**YOUR TASK**
The finished copy should match every record exactly and contain no pictures.

Start of DATA PROVIDED

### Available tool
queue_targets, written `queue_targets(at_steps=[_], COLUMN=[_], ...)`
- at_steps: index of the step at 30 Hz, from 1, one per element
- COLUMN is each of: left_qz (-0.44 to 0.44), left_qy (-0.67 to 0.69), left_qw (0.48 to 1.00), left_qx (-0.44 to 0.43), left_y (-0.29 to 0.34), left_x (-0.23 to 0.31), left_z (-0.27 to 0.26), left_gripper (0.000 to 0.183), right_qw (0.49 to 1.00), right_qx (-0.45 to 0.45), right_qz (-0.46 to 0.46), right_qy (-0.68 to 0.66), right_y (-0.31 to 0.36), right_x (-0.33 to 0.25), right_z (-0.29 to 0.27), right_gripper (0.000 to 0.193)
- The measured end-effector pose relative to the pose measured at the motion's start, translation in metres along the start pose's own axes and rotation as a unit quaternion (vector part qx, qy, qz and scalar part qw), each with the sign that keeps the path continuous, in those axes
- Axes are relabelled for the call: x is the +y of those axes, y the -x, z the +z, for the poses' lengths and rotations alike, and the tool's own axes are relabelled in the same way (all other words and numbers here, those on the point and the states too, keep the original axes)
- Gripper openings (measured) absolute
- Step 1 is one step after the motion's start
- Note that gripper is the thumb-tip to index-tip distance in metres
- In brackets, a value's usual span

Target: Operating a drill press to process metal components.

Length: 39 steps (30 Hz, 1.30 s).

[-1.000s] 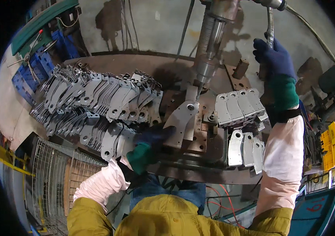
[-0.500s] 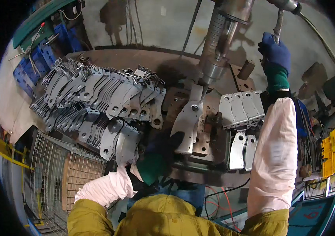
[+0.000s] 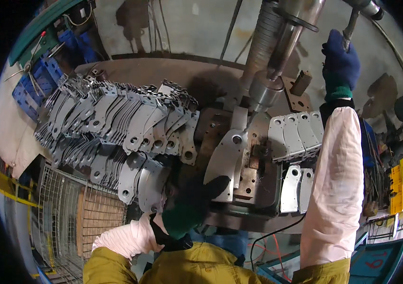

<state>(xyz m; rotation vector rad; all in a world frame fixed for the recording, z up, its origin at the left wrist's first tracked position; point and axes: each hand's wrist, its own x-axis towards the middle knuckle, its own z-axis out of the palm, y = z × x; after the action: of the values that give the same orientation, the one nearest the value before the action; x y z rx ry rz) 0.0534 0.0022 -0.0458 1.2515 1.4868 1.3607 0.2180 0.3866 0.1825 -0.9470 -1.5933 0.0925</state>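
My left hand [image 3: 194,195], in a dark glove with a green cuff, grips the lower end of a flat grey metal plate [image 3: 221,163], its thumb across the edge. The other fingers are lost in shadow. The curved plate has a round hole near its upper part and lies on a steel fixture [image 3: 246,185]. Just above its upper end is the drill press chuck [image 3: 264,91], with a thin bit [image 3: 251,116] pointing down beside the plate. At the upper right, my right hand [image 3: 343,61], in a blue glove, is closed around the press's feed lever [image 3: 351,26].
Rows of similar metal plates [image 3: 111,111] are stacked on the left side of the table. More plates [image 3: 301,132] stand right of the fixture. A wire basket [image 3: 59,208] is at the lower left, yellow bins [image 3: 401,184] at the right. A press column [image 3: 258,47] rises behind.
The view has shifted slightly closer. My right hand on the lever has moved a little up and away. My left hand still holds the plate on the fixture.
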Motion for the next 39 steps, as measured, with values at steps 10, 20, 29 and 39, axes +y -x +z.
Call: queue_targets(at_steps=[10,20,29,39], left_qz=[-0.248,-0.284,-0.281,-0.121], left_qy=[0.281,0.326,0.291,0.189], left_qw=[0.924,0.898,0.912,0.974], left_qx=[0.068,0.084,0.073,0.009], left_y=[-0.016,-0.016,-0.014,-0.003], left_x=[0.057,0.052,0.06,0.024], left_z=[0.011,0.012,0.01,0.003], left_gripper=[0.049,0.045,0.038,0.043], right_qw=[0.996,0.998,0.993,0.996], right_qx=[0.032,0.035,0.036,0.049], right_qz=[0.049,0.048,0.095,0.041], right_qy=[-0.061,-0.036,-0.066,-0.066], right_y=[-0.003,-0.002,0.005,-0.003], right_x=[0.001,-0.009,-0.021,-0.003], right_z=[0.003,0.004,0.003,0.01], right_gripper=[0.057,0.06,0.06,0.056])
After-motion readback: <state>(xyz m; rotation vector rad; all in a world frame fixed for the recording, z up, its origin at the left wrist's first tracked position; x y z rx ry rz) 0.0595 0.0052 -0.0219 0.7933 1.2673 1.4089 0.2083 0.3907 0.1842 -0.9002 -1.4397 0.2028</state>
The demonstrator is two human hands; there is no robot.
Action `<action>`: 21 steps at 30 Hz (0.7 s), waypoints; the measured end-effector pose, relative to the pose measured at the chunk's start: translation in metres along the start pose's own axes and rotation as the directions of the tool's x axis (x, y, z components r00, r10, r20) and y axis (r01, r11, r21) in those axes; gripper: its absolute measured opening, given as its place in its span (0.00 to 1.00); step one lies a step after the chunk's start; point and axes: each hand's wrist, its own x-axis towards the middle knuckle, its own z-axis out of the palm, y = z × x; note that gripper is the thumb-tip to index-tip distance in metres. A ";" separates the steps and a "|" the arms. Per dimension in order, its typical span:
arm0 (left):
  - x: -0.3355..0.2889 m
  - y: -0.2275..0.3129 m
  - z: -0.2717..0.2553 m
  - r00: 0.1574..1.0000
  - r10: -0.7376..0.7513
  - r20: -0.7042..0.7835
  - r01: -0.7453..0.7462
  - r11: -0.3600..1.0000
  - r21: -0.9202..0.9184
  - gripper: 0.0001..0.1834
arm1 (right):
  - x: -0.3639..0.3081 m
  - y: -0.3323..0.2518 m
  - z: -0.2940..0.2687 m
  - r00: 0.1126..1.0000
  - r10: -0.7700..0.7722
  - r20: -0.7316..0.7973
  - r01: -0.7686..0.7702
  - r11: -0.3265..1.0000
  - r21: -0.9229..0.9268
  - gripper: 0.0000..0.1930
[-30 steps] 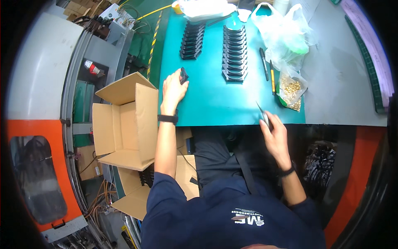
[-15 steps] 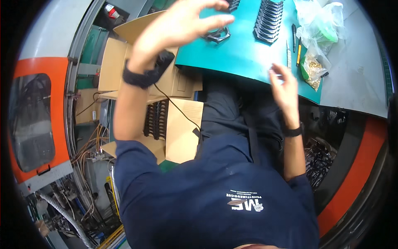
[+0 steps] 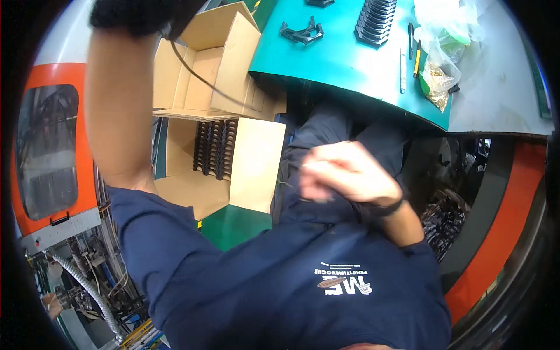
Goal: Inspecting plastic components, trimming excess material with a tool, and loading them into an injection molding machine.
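Note:
My left forearm (image 3: 119,111) reaches up past the left side, with a dark fuzzy band at the wrist; the hand itself lies beyond the picture's upper edge. Over my lap is my right hand (image 3: 350,172), bent inward and touching no table or box. Its fingers look curled but are smeared by motion, so what they hold, if anything, does not show. On the green table, a black curved plastic part (image 3: 302,32) lies near the left edge. A row of similar black parts (image 3: 375,22) is nested together further right.
Beside my left leg, an open cardboard box (image 3: 256,166) holds stacked black parts (image 3: 216,149). Behind it stands another open carton (image 3: 204,70), crossed by a cable. A pen (image 3: 410,41), a cutter (image 3: 417,59) and a bag of small brass-coloured pieces (image 3: 437,87) lie at the table's right.
My left arm has swung up and left, taking the hand from above the table out of view. My right hand has drawn back from the table edge to over my lap.

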 end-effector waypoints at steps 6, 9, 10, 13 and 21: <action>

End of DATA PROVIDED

**SOLUTION TO THIS EXERCISE**
### Available tool
queue_targets, written `queue_targets(at_steps=[_], COLUMN=[_], ...)`
- at_steps: index of the step at 30 Hz, from 1, one per element
- COLUMN is each of: left_qz (-0.44 to 0.44), left_qy (-0.67 to 0.69), left_qw (0.48 to 1.00), left_qx (-0.44 to 0.43), left_y (-0.29 to 0.34), left_x (-0.23 to 0.31), left_z (-0.27 to 0.26), left_gripper (0.000 to 0.183), right_qw (0.49 to 1.00), right_qx (-0.45 to 0.45), right_qz (-0.46 to 0.46), right_qy (-0.68 to 0.66), right_y (-0.31 to 0.36), right_x (-0.33 to 0.25), right_z (-0.29 to 0.27), right_gripper (0.000 to 0.193)
- The measured end-effector pose relative to the pose measured at the motion's start, translation in metres along the start pose's own axes and rotation as a unit quaternion (vector part qx, qy, qz and scalar part qw), each with the sign that keeps the path continuous, in those axes
- Axes are relabelled for the call: x is the +y of those axes, y the -x, z the +z, for the poses' lengths and rotations alike, and the tool's own axes are relabelled in the same way (all other words and numbers here, those on the point and the states too, keep the original axes)
- Gripper openings (measured) absolute
- Step 1 is one step after the motion's start
- Note that gripper is the thumb-tip to index-tip distance in metres
- In brackets, a value's usual span

Target: Operating a drill press to process metal components.

Length: 39 steps (30 Hz, 1.30 s).

[-1.000s] 
[-0.500s] 
[+0.000s] 

<state>(xyz m; rotation vector rad; all in a world frame fixed for the recording, z up, its origin at the left wrist's first tracked position; point and axes: each hand's wrist, its own x-axis towards the middle knuckle, its own z-axis out of the palm, y = z × x; after the action: of the values that give the same orientation, the one nearest the value before the action; x y z rx ry rz) 0.0534 0.0022 -0.0458 1.2515 1.4868 1.3607 0.2180 0.3866 0.1825 -0.9470 -1.5933 0.0925</state>
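My left hand [image 3: 194,195], in a dark glove with a green cuff, grips the lower end of a flat grey metal plate [image 3: 221,163], its thumb across the edge. The other fingers are lost in shadow. The curved plate has a round hole near its upper part and lies on a steel fixture [image 3: 246,185]. Just above its upper end is the drill press chuck [image 3: 264,91], with a thin bit [image 3: 251,116] pointing down beside the plate. At the upper right, my right hand [image 3: 343,61], in a blue glove, is closed around the press's feed lever [image 3: 351,26].
Rows of similar metal plates [image 3: 111,111] are stacked on the left side of the table. More plates [image 3: 301,132] stand right of the fixture. A wire basket [image 3: 59,208] is at the lower left, yellow bins [image 3: 401,184] at the right. A press column [image 3: 258,47] rises behind.
The view has shifted slightly closer. My right hand on the lever has moved a little up and away. My left hand still holds the plate on the fixture.
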Motion for the next 39 steps, as measured, with values at steps 10, 20, 29 and 39, axes +y -x +z.
Call: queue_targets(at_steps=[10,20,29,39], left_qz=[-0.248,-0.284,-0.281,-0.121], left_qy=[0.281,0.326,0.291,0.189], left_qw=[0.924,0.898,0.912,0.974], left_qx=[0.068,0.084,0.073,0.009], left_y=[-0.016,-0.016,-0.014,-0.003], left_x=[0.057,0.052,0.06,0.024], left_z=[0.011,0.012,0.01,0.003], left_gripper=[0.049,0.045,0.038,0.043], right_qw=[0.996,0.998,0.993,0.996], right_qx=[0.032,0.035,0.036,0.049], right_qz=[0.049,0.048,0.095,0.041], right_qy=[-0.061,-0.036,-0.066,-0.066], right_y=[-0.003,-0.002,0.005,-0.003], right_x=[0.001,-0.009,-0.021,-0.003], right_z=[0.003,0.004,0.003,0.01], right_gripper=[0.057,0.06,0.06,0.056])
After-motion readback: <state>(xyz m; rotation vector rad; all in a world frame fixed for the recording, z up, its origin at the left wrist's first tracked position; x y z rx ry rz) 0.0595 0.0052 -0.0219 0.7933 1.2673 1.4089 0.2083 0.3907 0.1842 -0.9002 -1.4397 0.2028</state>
The demonstrator is two human hands; there is no robot.
Action `<action>`: 21 steps at 30 Hz (0.7 s), waypoints; the measured end-effector pose, relative to the pose measured at the chunk's start: translation in metres along the start pose's own axes and rotation as the directions of the tool's x axis (x, y, z components r00, r10, r20) and y axis (r01, r11, r21) in those axes; gripper: its absolute measured opening, given as its place in its span (0.00 to 1.00); step one lies a step after the chunk's start; point and axes: each hand's wrist, its own x-axis towards the middle knuckle, its own z-axis out of the palm, y = z × x; note that gripper is the thumb-tip to index-tip distance in metres. A ";" separates the steps and a "|" the arms. Per dimension in order, its typical span:
arm0 (left):
  - x: -0.3355..0.2889 m
  - y: -0.2275..0.3129 m
  - z: -0.2717..0.2553 m
  - r00: 0.1574..1.0000
  - r10: -0.7376..0.7513
  - r20: -0.7042..0.7835
  - r01: -0.7453..0.7462
  - r11: -0.3600..1.0000
  - r21: -0.9202..0.9184
  - gripper: 0.0001..0.1834
arm1 (right):
  - x: -0.3639..0.3081 m
  - y: -0.3323..0.2518 m
  - z: -0.2940..0.2687 m
  - r00: 0.1126..1.0000
  - r10: -0.7700..0.7722
  - r20: -0.7316..0.7973
  - r01: -0.7686..0.7702
  - r11: -0.3265..1.0000
  - r21: -0.9229..0.9268
  - gripper: 0.0000..0.1930
[-30 steps] 
[-15 steps] 
[+0 steps] 
Goal: Inspecting plastic components, trimming excess material with a tool, and loading them into an injection molding machine.
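Note:
My left forearm (image 3: 119,111) reaches up past the left side, with a dark fuzzy band at the wrist; the hand itself lies beyond the picture's upper edge. Over my lap is my right hand (image 3: 350,172), bent inward and touching no table or box. Its fingers look curled but are smeared by motion, so what they hold, if anything, does not show. On the green table, a black curved plastic part (image 3: 302,32) lies near the left edge. A row of similar black parts (image 3: 375,22) is nested together further right.
Beside my left leg, an open cardboard box (image 3: 256,166) holds stacked black parts (image 3: 216,149). Behind it stands another open carton (image 3: 204,70), crossed by a cable. A pen (image 3: 410,41), a cutter (image 3: 417,59) and a bag of small brass-coloured pieces (image 3: 437,87) lie at the table's right.
My left arm has swung up and left, taking the hand from above the table out of view. My right hand has drawn back from the table edge to over my lap.
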
 end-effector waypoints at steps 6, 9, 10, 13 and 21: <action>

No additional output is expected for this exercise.